Иногда она смотрела на меня так, что во мне не оставалось никаких сомнений: если бы всех людей судили и моя дочь была главным судьей, то меня совершенно точно приговорили бы к смерти. Я была виновата в том, что жила в домике с садом, а не в убогой лачуге или в квартирке на отшибе. Этот грех усугублялся еще и тем, что я унаследовала небольшую ренту, которая позволяла нам обеим безбедно существовать. Стараясь не повторять ошибок своих родителей, я интересовалась всем, о чем говорила твоя мать – или, по крайней мере, пыталась интересоваться. Я всегда выслушивала ее со вниманием и ни разу не пыталась объяснить ей, насколько мне чужды всякого рода великие идеи – но все равно, я думаю, она не могла не ощутить, какую настороженность вызывали во мне ее казенные фразы.

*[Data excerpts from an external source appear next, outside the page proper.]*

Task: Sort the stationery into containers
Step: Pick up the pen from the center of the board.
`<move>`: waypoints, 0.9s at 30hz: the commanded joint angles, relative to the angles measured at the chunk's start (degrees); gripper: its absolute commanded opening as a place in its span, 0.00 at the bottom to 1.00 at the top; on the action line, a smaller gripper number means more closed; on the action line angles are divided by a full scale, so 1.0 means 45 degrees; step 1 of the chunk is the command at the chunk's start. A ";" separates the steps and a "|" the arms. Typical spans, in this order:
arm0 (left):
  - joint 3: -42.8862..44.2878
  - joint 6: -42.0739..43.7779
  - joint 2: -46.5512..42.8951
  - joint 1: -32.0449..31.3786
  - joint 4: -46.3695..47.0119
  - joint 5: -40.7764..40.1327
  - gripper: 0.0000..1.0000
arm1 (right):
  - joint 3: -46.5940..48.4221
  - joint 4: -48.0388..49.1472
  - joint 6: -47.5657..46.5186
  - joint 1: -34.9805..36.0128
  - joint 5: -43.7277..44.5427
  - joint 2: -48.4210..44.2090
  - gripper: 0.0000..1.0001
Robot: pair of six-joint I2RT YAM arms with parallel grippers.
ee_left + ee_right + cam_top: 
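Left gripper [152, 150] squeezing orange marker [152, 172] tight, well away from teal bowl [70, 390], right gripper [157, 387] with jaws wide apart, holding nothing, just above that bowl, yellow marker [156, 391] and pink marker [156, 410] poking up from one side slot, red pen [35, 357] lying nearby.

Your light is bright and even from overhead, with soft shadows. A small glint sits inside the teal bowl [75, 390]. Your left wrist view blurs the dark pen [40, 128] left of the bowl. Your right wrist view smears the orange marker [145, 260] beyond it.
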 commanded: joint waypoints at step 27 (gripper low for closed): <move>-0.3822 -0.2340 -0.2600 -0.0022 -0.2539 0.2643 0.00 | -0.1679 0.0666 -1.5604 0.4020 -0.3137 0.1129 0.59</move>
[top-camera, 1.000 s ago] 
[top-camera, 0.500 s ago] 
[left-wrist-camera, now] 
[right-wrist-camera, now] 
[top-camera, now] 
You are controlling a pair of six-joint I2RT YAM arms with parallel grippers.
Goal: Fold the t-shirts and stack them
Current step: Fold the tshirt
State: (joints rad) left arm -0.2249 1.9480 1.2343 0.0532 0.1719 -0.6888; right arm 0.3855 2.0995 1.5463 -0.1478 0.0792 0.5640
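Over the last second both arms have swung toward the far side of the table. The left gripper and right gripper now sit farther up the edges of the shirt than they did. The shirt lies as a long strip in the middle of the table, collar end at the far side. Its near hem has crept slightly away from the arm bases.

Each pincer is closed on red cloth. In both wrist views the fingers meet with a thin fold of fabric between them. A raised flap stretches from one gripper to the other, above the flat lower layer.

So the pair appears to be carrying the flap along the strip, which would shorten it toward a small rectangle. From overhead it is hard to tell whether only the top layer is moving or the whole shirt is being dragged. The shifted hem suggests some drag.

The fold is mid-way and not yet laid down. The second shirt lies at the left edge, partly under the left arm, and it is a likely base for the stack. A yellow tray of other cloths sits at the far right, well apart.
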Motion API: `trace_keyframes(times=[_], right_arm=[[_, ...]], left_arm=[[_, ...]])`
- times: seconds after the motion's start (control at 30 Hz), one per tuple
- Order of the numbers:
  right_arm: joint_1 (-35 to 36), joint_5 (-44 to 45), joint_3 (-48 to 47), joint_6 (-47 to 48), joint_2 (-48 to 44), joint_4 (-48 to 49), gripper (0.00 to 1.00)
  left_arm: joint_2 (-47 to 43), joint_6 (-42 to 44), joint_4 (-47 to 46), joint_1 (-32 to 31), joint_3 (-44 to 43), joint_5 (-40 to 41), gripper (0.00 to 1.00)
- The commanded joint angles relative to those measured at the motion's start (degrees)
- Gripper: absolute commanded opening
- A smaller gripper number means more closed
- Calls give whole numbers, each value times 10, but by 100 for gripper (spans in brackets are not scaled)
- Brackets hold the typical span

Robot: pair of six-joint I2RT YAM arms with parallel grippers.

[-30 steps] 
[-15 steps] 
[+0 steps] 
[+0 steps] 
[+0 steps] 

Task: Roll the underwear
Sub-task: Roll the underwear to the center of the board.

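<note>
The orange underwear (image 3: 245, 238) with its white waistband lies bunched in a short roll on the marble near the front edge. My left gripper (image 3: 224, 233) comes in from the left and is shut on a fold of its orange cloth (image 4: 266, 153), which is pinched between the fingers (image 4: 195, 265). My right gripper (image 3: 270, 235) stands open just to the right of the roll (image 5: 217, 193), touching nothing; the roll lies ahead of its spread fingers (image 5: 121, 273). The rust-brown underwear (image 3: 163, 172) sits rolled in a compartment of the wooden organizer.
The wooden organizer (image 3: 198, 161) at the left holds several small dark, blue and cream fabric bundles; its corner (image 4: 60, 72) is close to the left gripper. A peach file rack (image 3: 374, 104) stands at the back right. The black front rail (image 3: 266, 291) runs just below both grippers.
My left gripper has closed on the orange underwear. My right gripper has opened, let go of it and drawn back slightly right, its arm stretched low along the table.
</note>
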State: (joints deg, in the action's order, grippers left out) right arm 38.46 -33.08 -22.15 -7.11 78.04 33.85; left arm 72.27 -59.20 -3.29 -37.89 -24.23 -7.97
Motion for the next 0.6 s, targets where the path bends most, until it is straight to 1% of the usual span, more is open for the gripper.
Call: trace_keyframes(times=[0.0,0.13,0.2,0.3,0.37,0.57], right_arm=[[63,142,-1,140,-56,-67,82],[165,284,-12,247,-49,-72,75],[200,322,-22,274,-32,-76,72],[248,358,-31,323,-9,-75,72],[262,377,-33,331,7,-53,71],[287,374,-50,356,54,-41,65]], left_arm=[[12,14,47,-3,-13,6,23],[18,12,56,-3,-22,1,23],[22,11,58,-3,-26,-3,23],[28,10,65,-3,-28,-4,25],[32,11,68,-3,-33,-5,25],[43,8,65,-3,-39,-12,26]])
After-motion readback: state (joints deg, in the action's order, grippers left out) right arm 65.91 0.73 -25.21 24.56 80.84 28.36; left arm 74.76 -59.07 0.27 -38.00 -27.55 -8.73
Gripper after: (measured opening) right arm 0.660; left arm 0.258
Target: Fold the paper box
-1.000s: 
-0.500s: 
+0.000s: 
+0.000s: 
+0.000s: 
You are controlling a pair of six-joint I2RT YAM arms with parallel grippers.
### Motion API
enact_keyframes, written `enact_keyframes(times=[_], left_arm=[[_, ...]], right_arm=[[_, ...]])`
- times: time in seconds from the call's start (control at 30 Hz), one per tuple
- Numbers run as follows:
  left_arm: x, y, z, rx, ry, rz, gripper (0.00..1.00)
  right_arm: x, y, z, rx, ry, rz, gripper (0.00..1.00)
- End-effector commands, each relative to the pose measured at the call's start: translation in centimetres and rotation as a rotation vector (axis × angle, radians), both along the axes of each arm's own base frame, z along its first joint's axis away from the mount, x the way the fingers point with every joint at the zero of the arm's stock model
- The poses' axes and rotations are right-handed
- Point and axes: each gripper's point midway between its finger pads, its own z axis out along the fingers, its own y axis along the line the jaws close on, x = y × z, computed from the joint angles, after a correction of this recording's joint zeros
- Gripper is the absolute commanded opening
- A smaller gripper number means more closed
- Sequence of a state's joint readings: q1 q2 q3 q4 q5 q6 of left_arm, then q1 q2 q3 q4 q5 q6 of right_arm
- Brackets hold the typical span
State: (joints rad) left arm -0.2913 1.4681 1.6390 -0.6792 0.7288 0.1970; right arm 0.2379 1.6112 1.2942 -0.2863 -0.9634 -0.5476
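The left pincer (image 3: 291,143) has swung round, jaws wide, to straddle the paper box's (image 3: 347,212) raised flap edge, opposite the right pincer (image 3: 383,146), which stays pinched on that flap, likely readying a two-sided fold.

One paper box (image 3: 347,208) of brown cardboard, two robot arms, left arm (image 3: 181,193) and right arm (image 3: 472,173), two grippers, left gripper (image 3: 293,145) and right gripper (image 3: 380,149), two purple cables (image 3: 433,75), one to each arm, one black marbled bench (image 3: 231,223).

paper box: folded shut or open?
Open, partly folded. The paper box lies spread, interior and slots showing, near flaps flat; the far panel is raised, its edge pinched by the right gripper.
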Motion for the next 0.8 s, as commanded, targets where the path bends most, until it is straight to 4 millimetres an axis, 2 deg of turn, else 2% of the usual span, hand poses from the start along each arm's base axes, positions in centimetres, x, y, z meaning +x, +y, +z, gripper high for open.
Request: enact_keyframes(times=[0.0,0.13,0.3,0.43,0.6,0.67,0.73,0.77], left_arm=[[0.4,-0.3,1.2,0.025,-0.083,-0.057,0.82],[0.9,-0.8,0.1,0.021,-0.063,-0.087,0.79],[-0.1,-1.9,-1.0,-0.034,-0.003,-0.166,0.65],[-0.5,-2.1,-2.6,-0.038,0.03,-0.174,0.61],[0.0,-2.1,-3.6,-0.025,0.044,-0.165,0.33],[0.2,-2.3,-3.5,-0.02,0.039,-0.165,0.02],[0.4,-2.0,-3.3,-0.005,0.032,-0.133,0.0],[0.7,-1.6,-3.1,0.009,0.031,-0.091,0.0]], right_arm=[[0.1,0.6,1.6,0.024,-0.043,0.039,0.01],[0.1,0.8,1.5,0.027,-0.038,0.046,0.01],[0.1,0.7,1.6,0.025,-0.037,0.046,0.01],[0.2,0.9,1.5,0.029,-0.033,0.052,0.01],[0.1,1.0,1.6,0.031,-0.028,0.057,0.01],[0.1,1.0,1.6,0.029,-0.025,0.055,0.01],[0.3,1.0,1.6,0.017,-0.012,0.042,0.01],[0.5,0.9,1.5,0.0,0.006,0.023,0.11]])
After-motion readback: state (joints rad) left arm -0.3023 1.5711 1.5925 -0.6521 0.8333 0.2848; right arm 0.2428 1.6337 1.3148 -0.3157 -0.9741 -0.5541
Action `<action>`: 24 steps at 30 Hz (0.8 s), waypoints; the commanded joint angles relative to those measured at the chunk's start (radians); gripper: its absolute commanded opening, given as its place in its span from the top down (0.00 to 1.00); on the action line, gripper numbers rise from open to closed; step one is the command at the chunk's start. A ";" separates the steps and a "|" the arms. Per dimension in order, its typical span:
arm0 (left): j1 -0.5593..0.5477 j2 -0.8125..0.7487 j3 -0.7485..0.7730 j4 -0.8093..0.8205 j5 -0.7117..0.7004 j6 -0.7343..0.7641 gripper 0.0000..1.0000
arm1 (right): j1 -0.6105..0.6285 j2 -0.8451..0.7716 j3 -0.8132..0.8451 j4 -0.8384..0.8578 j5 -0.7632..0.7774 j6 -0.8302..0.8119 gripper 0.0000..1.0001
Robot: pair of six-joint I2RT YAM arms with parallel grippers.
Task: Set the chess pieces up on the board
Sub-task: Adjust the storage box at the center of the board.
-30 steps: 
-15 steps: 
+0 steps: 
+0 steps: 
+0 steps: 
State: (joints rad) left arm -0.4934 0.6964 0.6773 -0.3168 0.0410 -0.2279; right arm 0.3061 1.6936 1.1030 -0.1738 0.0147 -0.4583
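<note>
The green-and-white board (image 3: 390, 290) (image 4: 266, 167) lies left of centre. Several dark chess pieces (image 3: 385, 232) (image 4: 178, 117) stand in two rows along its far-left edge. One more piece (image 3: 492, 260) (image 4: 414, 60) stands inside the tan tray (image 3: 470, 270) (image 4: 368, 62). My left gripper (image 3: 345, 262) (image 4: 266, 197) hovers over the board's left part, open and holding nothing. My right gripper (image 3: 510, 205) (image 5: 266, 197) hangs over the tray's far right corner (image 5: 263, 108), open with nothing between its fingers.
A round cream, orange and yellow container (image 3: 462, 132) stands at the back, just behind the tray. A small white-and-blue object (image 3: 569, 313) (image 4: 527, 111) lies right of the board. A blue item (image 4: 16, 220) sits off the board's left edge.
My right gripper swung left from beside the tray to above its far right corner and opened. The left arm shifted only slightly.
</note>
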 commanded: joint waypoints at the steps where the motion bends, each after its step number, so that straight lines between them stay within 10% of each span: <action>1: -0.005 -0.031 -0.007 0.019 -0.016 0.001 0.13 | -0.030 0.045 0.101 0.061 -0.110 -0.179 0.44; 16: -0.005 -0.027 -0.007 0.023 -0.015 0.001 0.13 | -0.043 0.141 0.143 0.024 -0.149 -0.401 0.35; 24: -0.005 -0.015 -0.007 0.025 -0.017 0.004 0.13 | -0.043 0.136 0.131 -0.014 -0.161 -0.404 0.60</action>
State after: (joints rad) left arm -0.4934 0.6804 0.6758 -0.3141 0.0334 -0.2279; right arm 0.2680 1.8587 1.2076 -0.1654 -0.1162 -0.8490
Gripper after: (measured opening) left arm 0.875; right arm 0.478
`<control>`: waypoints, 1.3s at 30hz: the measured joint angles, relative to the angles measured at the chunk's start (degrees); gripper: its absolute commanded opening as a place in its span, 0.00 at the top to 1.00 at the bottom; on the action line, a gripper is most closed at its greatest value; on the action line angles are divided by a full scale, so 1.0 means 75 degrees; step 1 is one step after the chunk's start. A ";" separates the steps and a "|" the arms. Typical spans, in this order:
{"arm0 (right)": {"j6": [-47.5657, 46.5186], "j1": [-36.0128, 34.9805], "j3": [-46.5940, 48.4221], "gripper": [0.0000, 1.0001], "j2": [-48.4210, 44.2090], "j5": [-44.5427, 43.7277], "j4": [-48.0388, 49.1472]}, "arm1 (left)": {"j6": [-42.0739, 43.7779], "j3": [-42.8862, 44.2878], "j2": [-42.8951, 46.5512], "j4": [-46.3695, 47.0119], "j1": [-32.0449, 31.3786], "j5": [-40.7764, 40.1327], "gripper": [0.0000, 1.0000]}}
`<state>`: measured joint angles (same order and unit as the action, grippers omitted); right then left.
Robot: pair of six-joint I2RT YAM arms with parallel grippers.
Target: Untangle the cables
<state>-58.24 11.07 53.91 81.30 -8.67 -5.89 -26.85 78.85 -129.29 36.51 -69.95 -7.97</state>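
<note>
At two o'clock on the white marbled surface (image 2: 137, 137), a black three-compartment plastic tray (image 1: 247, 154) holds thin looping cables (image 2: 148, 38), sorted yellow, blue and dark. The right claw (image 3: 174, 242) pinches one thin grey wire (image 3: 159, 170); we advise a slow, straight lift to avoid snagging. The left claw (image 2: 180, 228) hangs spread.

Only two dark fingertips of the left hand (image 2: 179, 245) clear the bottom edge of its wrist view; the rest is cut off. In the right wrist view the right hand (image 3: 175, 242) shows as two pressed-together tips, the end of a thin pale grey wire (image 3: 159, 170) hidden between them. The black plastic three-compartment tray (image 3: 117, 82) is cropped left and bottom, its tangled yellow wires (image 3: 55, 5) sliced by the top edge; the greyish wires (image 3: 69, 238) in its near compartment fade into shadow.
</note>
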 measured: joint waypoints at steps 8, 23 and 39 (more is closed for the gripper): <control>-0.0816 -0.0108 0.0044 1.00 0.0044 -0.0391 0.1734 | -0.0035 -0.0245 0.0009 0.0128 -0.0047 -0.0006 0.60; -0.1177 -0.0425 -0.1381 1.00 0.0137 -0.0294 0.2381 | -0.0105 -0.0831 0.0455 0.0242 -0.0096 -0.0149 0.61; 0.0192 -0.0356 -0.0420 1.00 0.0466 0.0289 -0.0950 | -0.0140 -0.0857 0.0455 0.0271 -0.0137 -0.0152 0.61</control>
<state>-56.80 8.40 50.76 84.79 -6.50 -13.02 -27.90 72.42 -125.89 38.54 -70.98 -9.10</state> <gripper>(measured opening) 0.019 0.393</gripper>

Илария поступила в университет в Падуе. Она могла бы учиться и в Триесте, но ей стало невыносимо жить рядом со мной. Каждый раз, когда я спрашивала, можно ли навестить ее, в ответ слышала угрюмое молчание. Учеба продвигалась крайне медленно. Я даже не знала, с кем Илария снимала квартиру – она ничего не рассказывала. Я тревожилась за нее. На дворе стоял «французский май» - закрывались университеты, повсюду вспыхивали студенческие бунты. После редких бесед по телефону я понимала, что совсем потерялась и не поспеваю за ходом ее мыслей: она то и дело была чем-то страстно увлечена, но эти увлечения постоянно менялись. Как мать я пыталась понять ее, но это было непросто - все было судорожным, сбивчивым, зыбким, слишком много новоиспеченных идей и безусловных воззрений. Илария и не говорила простыми словами, она выдавала один лозунг за другим. Меня беспокоило ее душевное состояние: она чувствовала себя частью общества, с которым разделяла идеалы, даже догмы, и это лишь усиливало свойственное ей высокомерие.
Илария училась в университете шестой год, когда однажды, не в силах вынести особенно долгое ее молчание, я села в поезд и отправилась навестить ее. Я поступила так впервые за все то время, что она жила в Падуе. Когда твоя мать открыла дверь, я опешила - вместо «здравствуй» она сказала: «Кто тебя звал?» И, не дав мне опомниться, добавила: «Ты должна была предупредить, что приедешь. Извини, я ухожу. У меня экзамен». Илария была в ночной рубашке – было очевидно, что она говорила неправду. Однако, я претворилась, что ничего такого не заметила, и сказала: «Не переживай, просто я подожду тебя, а потом мы вместе отпразднуем хорошую отметку». Через минуту она ушла – в такой спешке, что забыла на столе книги.
Оставшись одна, я принялась заглядывать в ящики – так поступила бы любая мать: я надеялась понять, что происходит в жизни моей дочери. Я не собиралась вынюхивать секреты, выведывать то, что мне знать не полагалось – такое мне всегда было противно. Во мне лишь было огромное беспокойство, и чтобы унять его, я искала хоть какой-нибудь знак, намек на то, что происходит. За исключением брошюр и листовок с революционными призывами, мне на глаза не попалось ничего – ни дневника, ни письма. На стене ее спальни я увидела плакат с надписью: «В семье живется и дышится легко… как в газовой камере». В своем роде, это и был намек.